» **RECORD EXTRACTS**:
+--
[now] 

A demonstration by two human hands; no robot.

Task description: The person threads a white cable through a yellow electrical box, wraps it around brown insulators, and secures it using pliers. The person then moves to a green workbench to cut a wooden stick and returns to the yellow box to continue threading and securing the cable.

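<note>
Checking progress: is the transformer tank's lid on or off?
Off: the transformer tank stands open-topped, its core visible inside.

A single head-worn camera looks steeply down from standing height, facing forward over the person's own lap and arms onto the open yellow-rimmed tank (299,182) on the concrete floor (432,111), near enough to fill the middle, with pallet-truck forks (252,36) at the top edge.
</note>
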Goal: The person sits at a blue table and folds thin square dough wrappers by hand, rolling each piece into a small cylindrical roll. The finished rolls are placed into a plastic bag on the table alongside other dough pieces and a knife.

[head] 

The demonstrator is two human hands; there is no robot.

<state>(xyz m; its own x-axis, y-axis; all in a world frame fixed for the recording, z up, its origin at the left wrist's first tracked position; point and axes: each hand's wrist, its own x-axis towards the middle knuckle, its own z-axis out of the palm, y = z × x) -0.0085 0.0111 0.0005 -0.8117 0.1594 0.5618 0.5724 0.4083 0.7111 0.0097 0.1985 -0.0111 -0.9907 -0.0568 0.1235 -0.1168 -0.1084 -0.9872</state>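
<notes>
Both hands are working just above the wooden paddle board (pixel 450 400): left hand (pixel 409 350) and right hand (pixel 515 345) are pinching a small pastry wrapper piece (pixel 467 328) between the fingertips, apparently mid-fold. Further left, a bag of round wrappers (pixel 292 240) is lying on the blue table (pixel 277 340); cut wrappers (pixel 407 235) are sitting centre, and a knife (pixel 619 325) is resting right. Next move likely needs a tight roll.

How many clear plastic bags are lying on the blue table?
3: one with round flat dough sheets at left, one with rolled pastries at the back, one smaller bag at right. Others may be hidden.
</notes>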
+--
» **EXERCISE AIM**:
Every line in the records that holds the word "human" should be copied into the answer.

» **REPLY**:
A demonstration by two human hands; no robot.
The demonstrator is two human hands; there is no robot.

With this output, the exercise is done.